Eubank was in contact with Community Health Development, a community health center in Uvalde near Robb Elementary, the site of one of the nation’s deadliest shootings. At the time, the center had only two licensed social workers doing telehealth visits.

“We were able to get volunteers to send staff for 12 weeks while we worked very hard to recruit permanent health providers,” Eubank said. “It’s been a struggle.”

Eubank and Glazier said the legislature should explore incentives such as loan forgiveness programs and tuition reimbursement for mental health professionals who work in underserved areas.

Very different

However, the lack of mental health workers is not just a problem in rural communities. At the Lone Star Circle of Care, a community health clinic with 27 locations in six counties, including Harris County. More than a quarter of its 51 budgeted positions for mental health workers are unfilled, said Dr. Renee Valdez, director of psychiatry and behavioral health.

Valdez said turnover is typical at clinics, but in the past they’ve been able to find new people to fill vacancies. But not recently.

“I’ve been leading the behavioral health department for nine years and this is the first time I haven’t seen us making up for the positions we’re losing,” Valdez said. “People always leave because of babies or life changes, but this is very different.”
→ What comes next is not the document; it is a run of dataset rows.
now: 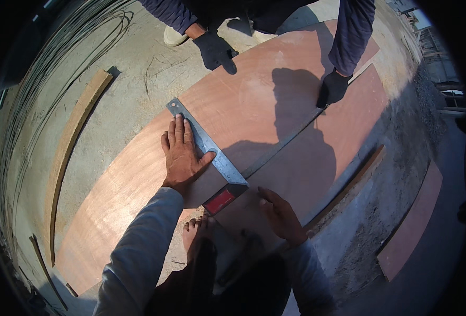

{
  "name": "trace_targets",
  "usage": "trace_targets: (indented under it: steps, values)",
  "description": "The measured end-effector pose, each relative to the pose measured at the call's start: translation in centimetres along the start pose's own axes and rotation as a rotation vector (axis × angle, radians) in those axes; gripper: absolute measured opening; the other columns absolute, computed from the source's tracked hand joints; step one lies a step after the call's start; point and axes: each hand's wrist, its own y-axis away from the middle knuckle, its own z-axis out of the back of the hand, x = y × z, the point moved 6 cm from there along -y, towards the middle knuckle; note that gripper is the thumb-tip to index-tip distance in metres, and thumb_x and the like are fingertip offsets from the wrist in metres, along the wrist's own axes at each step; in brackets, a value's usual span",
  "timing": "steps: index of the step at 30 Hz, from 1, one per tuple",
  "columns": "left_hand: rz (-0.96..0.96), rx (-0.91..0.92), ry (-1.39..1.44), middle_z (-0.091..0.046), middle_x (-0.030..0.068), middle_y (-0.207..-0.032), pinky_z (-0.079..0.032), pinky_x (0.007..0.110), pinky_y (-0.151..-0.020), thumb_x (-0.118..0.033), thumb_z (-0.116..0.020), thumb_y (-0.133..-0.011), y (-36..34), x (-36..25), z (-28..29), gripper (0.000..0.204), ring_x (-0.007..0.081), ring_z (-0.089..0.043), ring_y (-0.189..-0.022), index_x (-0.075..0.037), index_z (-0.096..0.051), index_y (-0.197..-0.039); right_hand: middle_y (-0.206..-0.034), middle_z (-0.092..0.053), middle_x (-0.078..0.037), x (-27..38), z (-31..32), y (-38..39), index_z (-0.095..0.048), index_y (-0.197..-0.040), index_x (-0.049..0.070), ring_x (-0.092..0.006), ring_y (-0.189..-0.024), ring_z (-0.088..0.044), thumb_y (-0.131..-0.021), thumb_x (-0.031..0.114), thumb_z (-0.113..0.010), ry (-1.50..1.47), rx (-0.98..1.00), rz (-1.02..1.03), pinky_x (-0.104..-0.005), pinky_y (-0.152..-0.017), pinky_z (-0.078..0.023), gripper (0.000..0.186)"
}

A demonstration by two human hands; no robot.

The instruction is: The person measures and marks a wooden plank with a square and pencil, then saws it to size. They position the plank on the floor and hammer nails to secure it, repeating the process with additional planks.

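Grey sleeves [141, 247] enter from 5 and 7 o'clock and stand nearest the camera, with dark trousers [264, 289] between them at 6 o'clock.

The left hand [182, 160], at 9 o'clock of centre, lies flat with its fingers extended; it grips nothing. Its fingertips and thumb rest on the blade of a carpenter's square [212, 150]. The blade runs from near centre toward 10 o'clock; the dark, red-faced handle [225, 199] sits at 6 o'clock. The square lies on a large reddish plywood sheet [117, 200].

The right hand [283, 216], at 5 o'clock, is raised beside the handle, apart from it, fingers partly curled. Whether it grasps anything small cannot be told.

A narrow dark strip [283, 143] extends from the square's handle end toward 2 o'clock, where a co-worker's gloved hand [334, 88] grasps its far end. The co-worker's other gloved hand [215, 51], at 12 o'clock, is at the sheet's far edge with a finger extended.

A bare foot [196, 231] is near the handle at 7 o'clock. A timber length [72, 152] lies on the concrete at 9 o'clock, bundled rods [43, 79] at 10 o'clock, and a plywood offcut [415, 221] at 4 o'clock.
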Motion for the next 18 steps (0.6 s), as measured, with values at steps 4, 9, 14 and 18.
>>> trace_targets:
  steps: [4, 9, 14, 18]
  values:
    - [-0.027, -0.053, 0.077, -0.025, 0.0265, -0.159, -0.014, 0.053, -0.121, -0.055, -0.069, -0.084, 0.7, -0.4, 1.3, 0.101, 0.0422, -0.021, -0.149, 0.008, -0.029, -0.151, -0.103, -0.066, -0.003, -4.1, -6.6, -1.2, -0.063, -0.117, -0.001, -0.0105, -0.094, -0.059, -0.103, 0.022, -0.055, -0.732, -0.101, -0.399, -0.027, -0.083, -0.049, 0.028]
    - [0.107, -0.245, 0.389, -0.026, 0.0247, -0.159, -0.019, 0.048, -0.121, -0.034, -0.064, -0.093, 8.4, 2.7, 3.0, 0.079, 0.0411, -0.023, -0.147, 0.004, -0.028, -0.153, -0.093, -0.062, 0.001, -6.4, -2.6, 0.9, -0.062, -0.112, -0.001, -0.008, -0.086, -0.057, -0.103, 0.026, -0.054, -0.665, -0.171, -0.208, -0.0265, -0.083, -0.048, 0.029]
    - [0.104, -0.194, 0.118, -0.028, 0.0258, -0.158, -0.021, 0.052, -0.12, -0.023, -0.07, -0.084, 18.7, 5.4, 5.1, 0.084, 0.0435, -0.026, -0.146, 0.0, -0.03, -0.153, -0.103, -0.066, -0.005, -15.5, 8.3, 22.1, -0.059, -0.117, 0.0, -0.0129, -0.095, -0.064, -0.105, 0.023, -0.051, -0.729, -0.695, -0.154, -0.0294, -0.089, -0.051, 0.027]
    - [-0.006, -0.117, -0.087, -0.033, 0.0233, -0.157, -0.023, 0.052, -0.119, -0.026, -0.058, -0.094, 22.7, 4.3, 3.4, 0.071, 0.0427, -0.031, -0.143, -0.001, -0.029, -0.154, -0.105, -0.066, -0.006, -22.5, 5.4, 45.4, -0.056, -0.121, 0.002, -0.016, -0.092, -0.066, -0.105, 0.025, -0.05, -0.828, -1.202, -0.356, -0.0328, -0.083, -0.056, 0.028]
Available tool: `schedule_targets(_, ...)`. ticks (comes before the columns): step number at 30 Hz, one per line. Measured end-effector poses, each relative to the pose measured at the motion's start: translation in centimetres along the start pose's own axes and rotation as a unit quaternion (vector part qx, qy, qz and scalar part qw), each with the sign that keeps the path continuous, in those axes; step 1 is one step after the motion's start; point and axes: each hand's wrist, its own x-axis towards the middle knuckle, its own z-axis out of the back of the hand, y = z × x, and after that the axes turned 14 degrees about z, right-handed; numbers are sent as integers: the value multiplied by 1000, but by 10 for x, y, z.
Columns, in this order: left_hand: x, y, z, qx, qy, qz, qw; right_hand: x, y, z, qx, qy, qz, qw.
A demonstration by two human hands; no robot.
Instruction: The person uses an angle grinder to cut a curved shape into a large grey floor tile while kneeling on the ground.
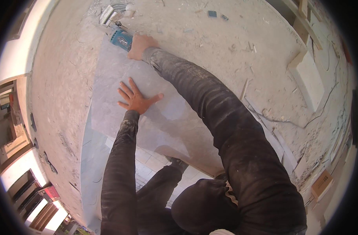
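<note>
A large grey slab, tile-like (112,78), lies flat in front of me. Spread wide, the fingers of my left hand (136,100) rest flat on its surface with nothing in them. Farther off, at the slab's far corner, my right hand (141,46) is wrapped round the rear body of a teal handheld power cutter (121,39). The cutter's metal front end points away to the left, and its blade is too small to make out. My right arm stretches across the slab's right side, hiding part of it.
Lighter tiles (147,160) lie under the slab near my legs. On the dusty floor are a small dark block (212,14), debris, and a thin cable (292,122) at right. A white board (307,80), offcut strips (279,143) and a cardboard box (322,185) lie along the right.
</note>
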Motion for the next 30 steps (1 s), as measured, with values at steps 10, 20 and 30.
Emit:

With the growing demand for mental health workers, competition between employers is fierce, said Jon Calvin, executive director of Lone Star Circle of Care. Not only does Lone Star compete with other clinics, but also with telehealth startups that have emerged during the pandemic.

Global funding for mental health tech startups hit $5.5 billion in 2021, up 139% from $2.3 billion in 2020, according to a report. business information company CB Insights. About 68% of 2021 deals were early-stage, pointing to more growth in the mental health tech space.
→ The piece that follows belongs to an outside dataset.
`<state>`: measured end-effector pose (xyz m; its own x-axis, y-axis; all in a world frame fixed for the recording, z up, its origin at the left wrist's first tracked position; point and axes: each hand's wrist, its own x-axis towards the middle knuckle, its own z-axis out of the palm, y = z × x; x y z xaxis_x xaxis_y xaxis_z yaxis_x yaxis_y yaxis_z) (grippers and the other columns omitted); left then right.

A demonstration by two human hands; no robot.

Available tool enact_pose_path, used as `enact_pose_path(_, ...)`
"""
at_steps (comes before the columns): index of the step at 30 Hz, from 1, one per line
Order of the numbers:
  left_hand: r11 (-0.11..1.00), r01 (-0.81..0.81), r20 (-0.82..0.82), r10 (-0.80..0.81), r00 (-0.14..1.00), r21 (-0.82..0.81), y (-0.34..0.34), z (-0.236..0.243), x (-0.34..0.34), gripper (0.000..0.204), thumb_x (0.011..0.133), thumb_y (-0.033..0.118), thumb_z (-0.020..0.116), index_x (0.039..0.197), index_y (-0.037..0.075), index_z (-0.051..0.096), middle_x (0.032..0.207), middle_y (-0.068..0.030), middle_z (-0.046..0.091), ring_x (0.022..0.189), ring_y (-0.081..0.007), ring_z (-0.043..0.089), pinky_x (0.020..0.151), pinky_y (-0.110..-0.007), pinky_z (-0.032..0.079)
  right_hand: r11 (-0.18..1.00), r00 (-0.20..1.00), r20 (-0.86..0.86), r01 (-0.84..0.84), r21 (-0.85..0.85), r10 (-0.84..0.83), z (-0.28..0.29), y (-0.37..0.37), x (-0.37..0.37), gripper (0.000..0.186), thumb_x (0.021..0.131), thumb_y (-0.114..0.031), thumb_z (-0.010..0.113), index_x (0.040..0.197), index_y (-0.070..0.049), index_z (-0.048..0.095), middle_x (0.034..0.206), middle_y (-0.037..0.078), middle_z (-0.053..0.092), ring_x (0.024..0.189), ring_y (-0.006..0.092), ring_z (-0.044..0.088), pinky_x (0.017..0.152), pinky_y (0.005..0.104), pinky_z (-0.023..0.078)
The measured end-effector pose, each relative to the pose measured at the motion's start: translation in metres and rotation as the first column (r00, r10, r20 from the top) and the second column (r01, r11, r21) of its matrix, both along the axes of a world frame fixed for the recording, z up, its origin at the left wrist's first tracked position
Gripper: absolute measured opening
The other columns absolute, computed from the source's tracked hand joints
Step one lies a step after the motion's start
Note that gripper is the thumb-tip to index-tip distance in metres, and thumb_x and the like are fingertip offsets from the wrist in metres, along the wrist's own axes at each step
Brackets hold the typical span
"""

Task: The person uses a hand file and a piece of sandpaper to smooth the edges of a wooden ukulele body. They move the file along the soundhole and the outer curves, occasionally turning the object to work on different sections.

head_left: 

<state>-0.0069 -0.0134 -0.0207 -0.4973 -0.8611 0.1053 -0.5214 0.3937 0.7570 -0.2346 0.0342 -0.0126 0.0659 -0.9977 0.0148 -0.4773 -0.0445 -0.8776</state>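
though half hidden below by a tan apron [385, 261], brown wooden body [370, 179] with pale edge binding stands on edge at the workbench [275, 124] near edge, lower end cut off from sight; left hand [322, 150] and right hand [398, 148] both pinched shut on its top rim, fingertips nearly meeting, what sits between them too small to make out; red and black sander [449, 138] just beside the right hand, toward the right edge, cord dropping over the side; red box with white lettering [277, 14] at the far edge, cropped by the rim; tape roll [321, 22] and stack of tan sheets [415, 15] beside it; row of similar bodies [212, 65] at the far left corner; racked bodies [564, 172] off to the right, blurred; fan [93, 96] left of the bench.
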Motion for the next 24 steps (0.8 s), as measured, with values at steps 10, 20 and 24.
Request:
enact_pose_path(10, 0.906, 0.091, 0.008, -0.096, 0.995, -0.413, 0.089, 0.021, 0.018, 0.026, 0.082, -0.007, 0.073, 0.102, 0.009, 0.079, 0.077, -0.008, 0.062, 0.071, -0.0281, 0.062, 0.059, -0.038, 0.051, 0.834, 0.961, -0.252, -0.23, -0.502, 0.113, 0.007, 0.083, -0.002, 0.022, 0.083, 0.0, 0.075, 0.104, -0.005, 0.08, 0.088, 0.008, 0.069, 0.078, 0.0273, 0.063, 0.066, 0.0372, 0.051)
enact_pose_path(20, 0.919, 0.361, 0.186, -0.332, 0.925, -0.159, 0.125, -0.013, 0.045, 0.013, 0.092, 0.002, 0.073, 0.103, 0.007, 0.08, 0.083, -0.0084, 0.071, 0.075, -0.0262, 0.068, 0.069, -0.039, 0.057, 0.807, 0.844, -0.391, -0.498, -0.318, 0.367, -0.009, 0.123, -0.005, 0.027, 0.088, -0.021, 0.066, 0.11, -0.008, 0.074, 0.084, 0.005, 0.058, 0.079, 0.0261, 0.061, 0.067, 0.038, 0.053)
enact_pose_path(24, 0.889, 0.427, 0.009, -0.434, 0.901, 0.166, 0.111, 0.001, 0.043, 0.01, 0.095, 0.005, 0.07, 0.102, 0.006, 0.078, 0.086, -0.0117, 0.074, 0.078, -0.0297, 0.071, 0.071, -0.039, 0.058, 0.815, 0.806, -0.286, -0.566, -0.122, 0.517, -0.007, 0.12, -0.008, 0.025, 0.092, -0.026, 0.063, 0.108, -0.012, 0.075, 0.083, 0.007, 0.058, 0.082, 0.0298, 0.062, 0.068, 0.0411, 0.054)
Online startups may be able to offer more competitive salaries because they don’t have the overhead of maintaining facilities, medical equipment, or providing other services beyond the Mental Health.
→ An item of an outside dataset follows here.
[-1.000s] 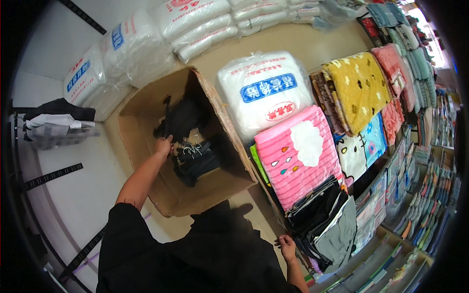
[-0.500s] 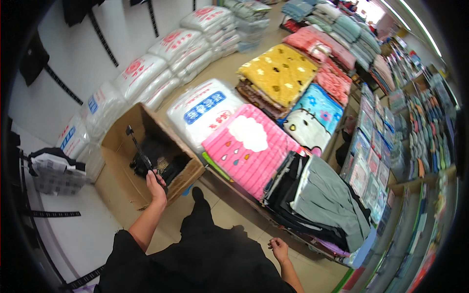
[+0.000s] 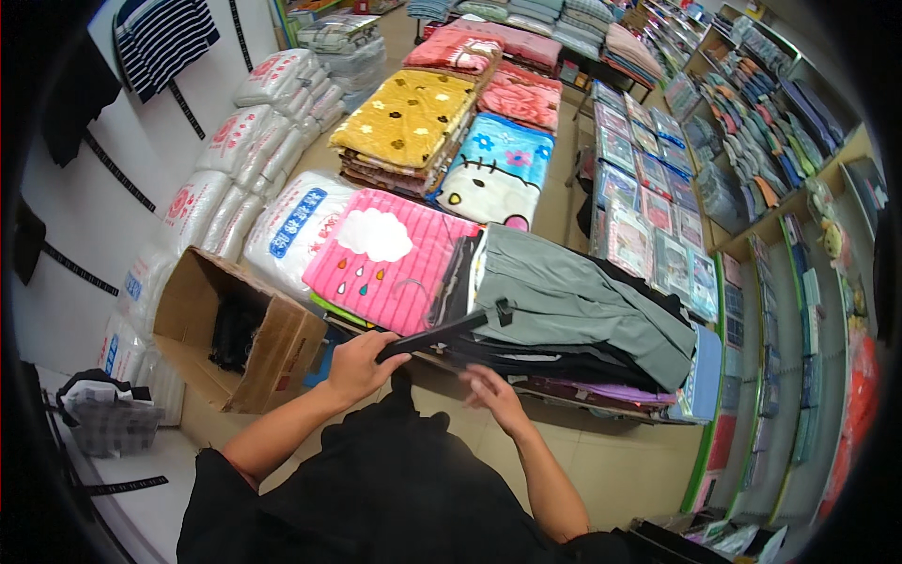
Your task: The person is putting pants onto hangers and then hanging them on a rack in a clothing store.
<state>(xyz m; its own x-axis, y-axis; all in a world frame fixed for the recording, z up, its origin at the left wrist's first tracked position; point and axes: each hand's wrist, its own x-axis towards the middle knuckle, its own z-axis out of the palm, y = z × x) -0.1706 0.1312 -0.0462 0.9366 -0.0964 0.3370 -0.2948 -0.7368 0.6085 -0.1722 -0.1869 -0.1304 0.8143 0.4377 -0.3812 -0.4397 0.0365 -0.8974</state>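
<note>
My left hand (image 3: 362, 368) is closed round one end of a black clip hanger (image 3: 442, 334), a flat bar with a clip at its far end. A thin curved wire, seemingly its hook, shows over the pink blanket. My right hand (image 3: 492, 397) is just below and right of the bar, fingers apart and slightly blurred, with nothing in it. Beyond the hanger lies a stack of folded trousers, grey-green trousers (image 3: 554, 282) on top and black ones beneath. To their left is a folded pink blanket (image 3: 427, 230) with a white cloud.
An open cardboard box (image 3: 282, 352) with dark things inside stands at left. Behind it white plastic-wrapped bundles (image 3: 282, 80) are piled along the wall. A yellow blanket (image 3: 404, 113) and a blue blanket (image 3: 503, 155) lie farther back. Shelves (image 3: 752, 376) line the right side.
My left hand has brought the hanger from over the box rightward to the trouser stack. My right hand has risen toward it. The view has turned to the right.
</note>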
Andrea Caracostis, CEO of Hope Clinic, a federally qualified health center headquartered in an Asian city, has a steady stream of patients working with counselors at her clinics in Houston.

Anxiety and grief

Prior to the pandemic, the clinic worked with many patients with PTSD as many of its patients are refugees fleeing war, persecution and crisis in Africa, the Middle East, South America and Central America. Now they see more people seeking support for anxiety and grief.

“It’s the aftermath of COVID, people lost their jobs or their life partners because of COVID,” Caracostis said. “There are a lot of side effects of the virus that no one is talking about, which are going to weigh on our healthcare system for a long time.”